Nel mezzo, secondo gli inquirenti, ci sono messaggi vocali, pressioni, telefonate. Boeri manda un whatsapp a Sala: «Da amico ad amico, ti dico che c’è una situazione che mi fa paura… prendilo come un warning per domani». Il sindaco risponde: «So quello che mi riferiscono. Devo fidarmi del giudizio di Giancarlo». Il giorno dopo il parere cambia. “Le obiezioni sono sparite”, dice Boeri a Catella, e il progetto riparte. A distanza di mesi, il quadro si è completato. Per la Procura, Tancredi – pressato da Boeri e Catella, e temendo rotture personali e politiche – avrebbe spinto Marinoni a modificare il parere.
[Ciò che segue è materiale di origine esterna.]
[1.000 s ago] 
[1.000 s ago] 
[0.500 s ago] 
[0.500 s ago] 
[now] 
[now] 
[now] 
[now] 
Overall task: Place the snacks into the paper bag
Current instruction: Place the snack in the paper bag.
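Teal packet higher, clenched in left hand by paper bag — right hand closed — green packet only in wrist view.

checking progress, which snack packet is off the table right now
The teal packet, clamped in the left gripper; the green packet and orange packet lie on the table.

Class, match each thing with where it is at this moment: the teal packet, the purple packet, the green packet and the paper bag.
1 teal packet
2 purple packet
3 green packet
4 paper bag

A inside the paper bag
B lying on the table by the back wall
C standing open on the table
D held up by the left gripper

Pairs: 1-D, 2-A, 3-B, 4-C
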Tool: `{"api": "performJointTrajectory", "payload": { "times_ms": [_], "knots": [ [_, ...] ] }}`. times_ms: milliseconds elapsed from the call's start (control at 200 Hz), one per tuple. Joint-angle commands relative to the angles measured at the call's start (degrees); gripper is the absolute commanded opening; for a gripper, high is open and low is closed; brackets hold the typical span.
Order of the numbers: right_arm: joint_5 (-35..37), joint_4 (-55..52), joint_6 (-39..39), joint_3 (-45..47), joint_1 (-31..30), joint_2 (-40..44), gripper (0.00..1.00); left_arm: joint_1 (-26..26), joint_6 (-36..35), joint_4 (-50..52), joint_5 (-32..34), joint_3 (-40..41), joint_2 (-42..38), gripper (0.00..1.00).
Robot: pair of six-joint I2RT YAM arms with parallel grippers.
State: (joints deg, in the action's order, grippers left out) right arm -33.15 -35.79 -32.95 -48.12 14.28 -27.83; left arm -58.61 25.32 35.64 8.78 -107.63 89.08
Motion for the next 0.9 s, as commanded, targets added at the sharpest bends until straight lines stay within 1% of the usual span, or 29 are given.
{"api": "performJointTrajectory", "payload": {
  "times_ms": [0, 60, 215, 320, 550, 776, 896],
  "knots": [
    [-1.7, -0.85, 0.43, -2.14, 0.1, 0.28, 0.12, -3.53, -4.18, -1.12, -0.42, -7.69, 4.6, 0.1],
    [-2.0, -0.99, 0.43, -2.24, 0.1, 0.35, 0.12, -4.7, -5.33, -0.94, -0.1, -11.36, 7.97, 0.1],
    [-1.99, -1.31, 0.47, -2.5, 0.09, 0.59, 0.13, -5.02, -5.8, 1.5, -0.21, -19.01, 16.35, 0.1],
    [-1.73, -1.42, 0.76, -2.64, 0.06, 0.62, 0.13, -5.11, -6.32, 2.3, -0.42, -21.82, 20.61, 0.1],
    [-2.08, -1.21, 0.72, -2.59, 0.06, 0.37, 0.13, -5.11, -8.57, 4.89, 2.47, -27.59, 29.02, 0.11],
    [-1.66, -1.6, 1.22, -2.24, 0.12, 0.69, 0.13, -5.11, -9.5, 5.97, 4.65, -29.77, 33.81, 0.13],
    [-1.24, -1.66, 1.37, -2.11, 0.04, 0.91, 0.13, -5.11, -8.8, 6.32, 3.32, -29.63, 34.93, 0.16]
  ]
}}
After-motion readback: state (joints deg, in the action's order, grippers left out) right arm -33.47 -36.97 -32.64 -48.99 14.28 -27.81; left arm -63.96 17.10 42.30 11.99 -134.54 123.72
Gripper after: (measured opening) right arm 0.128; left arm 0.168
E il sindaco Sala ne era consapevole? Per i Pm sì. Lui nega. Una pressione politica trasformata in condizionamento. Tuttavia il Comune è ricorso al Consiglio di Stato e i nodi urbanistici sono al vaglio della giustizia amministrativa. “Io osservo la legge e non mi dimetto”, replica Sala. La città dunque assiste. La giunta resiste. Ma fino a quando? La linea è garantista, come osserva il ministro Nordio, che ricorda il ruolo del Gip e la necessità di interrogatori prima di ogni misura cautelare. Sei quelle sollecitate ai domiciliari oltre che per Tancredi, Catella e Marinoni, anche per l’architetto Alessandro Scandurra e gli imprenditori del mattone Federico Pella e Andrea Bezziccheri.
Eppure, le domande salgono. A destra si invocano dimissioni. Ma c’è chi ricorda che il viceministro Andre Delmastro (condannato) e la ministra Daniela Santanchè (imputata) sono ancora al loro posto. Geometrie variabili. Fino a che punto? Milano vive di grandi promesse urbanistiche. La rigenerazione è un mantra. Ma accanto alle torri di vetro e agli scali ferroviari trasformati in parchi di lusso, la sensazione è che la politica (in questo caso del centrosinistra) abbia smarrito il confine tra visione pubblica e corteggiamento privato. E che lo sviluppo sia stato affidato più alle pressioni dei grandi costruttori che a un disegno condiviso. La Procura va avanti. La politica si arrocca. Intanto si spalanca un vuoto: quello della fiducia. Perché non è solo una storia di reati, ma anche di potere. Di come si decide. Di chi comanda. Di chi, nelle stanze del Comune, ha la forza per dire no.
E chi, invece, quel no lo trasforma in un sì condizionato, per “evitare grane”. Milano non è solo cemento e skyline. È anche memoria civile. E oggi si trova di fronte a una scelta. O continua a raccontarsi come la città dell’efficienza che può permettersi qualche scorciatoia. Oppure affronta la realtà: che in nome del cambiamento si è costruito un sistema che ora chiede conto. Il sindaco è indagato. L’urbanistica è diventata affare giudiziario. E i milanesi meritano risposte, non slogan.